As a public health nurse, you’ll work in underserved communities to identify a specific population's health care needs to build healthier communities. You’ll work with at-risk populations, such as the homeless, to improve their health and well-being. 

Roles and responsibilities

Working as a public health nurse requires community involvement and advocacy. A PHN provides access to health care, nutrition, and education and works with communities to address social issues.

You’ll need to know the resources available in your community to direct a patient to get the care they need if it’s something you can’t provide. 

In times of pandemics, the public health nurse is a frontline worker. You will provide education and outreach to the homeless and marginalized communities. You may be involved in contact tracing and making home visits.

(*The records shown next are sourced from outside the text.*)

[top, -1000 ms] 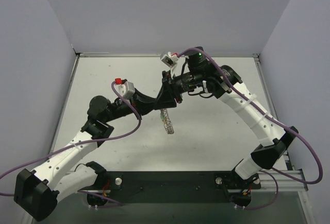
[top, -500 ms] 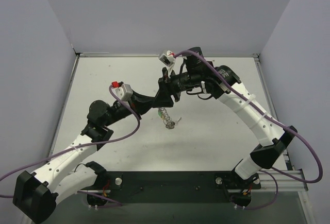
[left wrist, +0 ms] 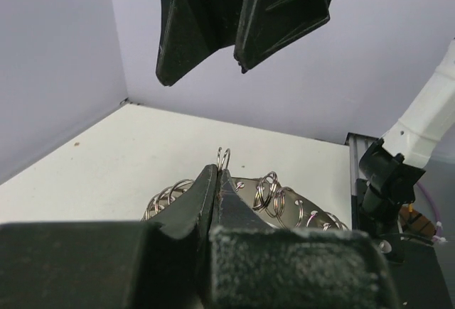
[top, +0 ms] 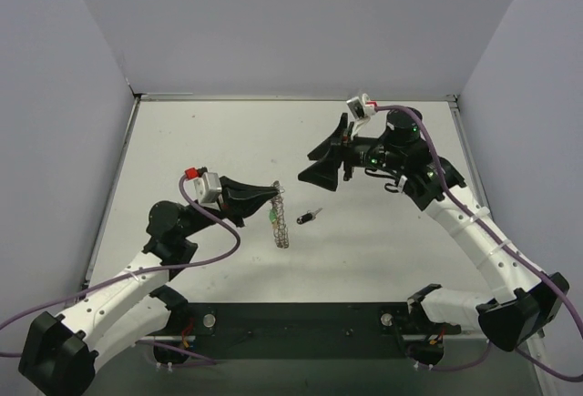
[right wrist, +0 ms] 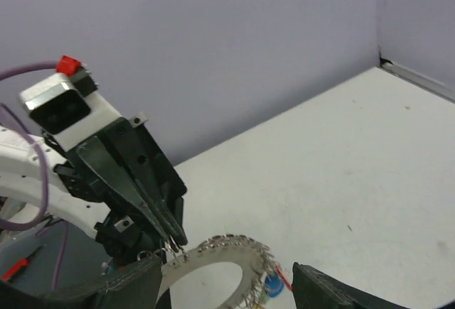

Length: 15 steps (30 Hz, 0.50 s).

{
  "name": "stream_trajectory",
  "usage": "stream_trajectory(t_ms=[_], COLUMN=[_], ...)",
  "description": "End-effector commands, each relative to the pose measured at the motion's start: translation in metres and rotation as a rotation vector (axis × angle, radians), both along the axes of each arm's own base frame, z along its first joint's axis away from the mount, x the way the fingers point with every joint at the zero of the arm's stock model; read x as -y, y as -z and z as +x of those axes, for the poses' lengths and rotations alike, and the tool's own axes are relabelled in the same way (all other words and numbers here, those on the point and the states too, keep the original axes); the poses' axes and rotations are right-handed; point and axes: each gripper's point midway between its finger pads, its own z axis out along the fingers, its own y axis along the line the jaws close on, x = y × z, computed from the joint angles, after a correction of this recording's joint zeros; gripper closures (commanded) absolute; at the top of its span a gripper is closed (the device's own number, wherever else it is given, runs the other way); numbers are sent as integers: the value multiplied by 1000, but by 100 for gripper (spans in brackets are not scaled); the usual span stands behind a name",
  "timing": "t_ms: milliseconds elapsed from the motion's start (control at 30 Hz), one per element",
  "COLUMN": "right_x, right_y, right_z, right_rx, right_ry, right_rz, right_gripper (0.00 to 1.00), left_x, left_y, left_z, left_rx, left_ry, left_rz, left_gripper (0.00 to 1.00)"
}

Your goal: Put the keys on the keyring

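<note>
My left gripper [top: 275, 193] is shut on a small loop at the rim of the keyring [top: 281, 225], which hangs below it, edge-on. In the left wrist view the shut gripper [left wrist: 215, 174] pinches that loop, with the silvery keyring band [left wrist: 298, 209] behind it. The right wrist view shows the keyring [right wrist: 245, 248] with a blue-headed key [right wrist: 273, 284] and something red hanging from its toothed rim. A green spot [top: 272, 218] shows on the ring from above. One loose key [top: 311, 217] lies on the table to the right of the ring. My right gripper [top: 316, 167] is open and empty, up and to the right of the ring.
The white table [top: 200, 141] has raised walls at the back and sides. The black base rail [top: 301, 319] runs along the near edge. My right gripper's fingers [left wrist: 281, 11] hang above and beyond the ring in the left wrist view.
My right gripper has pulled back to the right, away from the left gripper. My left gripper has moved left and nearer with the keyring. A loose key now lies on the table beside the ring.
</note>
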Motion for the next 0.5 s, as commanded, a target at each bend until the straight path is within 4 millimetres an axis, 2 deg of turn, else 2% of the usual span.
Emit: stream_trajectory(t_ms=[0,67,267,467], right_x=[-18,-24,-36,-39], right_y=[-63,-64,-71,-67], right_z=[-36,-42,-64,-63], right_rx=[200,201,217,205], right_ry=[-223,-266,-366,-370], right_rz=[214,220,248,243], right_gripper=[29,35,43,54], left_x=[-6,-6,-9,-11], left_y=[-58,-66,-82,-92], left_z=[-27,-31,-37,-43], left_rx=[163,185,203,216], left_ry=[93,115,147,170], left_rz=[-181,-216,-290,-329], left_gripper=[100,100,100,100])
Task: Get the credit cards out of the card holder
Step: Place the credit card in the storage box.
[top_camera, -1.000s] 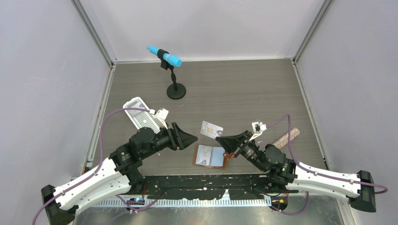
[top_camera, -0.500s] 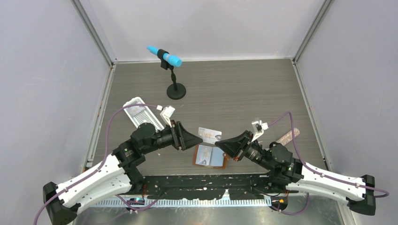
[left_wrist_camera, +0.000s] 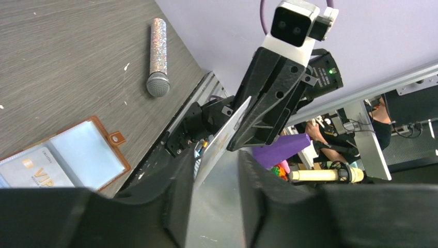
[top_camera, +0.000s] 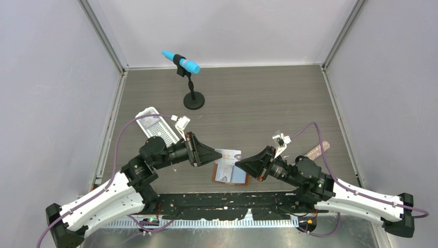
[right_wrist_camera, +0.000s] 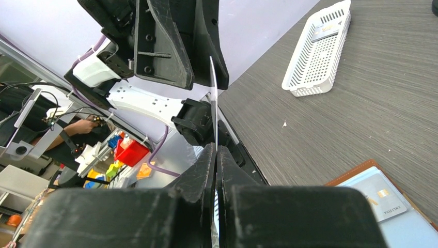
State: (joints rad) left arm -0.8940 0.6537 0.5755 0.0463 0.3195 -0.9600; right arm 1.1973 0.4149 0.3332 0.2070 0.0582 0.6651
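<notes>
- Right tool [top_camera: 238, 164]: jaws together, clamped on the near edge of a card [right_wrist_camera: 213, 88]. The card stands edge-on and is held off the bench [top_camera: 268, 98].
- Left tool [top_camera: 212, 155]: jaws apart, tip to tip with the right tool. The free end of the card sits between its fingers [left_wrist_camera: 178, 201]; no firm pinch can be made out.
- Card holder [top_camera: 231, 173]: brown leather, lying open and flat on the bench just below both tool tips, snap tab on the side nearer the right tool.
- Second card [left_wrist_camera: 32, 169]: pale, marked "VIP", tucked in one pocket of the holder. The other pocket shows plain pale blue.
- White perforated tray [top_camera: 157, 126]: on the bench behind the left tool.
- Glitter microphone [top_camera: 316, 151]: lying on the bench behind the right tool.
- Blue microphone [top_camera: 181, 62]: on a black stand, well beyond both tools.
</notes>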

As a public health nurse, you may be required to keep records of community health trends and analyze any disease outbreaks or increases in deaths due to a specific cause. In your position as a PHN, you’ll work as a liaison between at-risk populations, community leaders, and policymakers to find ways to improve the health and welfare of those living in underserved neighborhoods.

What's the difference between public health nursing and direct care nursing?

Both public health nurses and direct care nurses are essential in providing health care in the communities they serve. The difference is that a public health nurse typically doesn’t treat individual patients but a specific population. They bring services into a community. For example, as a public health nurse, you might schedule and hold childhood immunization clinics or health screening clinics.   

A direct care nurse works in a health care setting such as a hospital, treating individual patients. In contrast, a public health nurse visits large groups within a community to implement long-term health and wellness goals.            

Where does a public health nurse work?

Government and other public agencies hire public health nurses, and job opportunities are available with agencies and organizations that serve the health needs of a community. You might work for a school system to educate students and their parents about hygiene and nutrition or work for a community clinic caring for individuals and promoting disease prevention.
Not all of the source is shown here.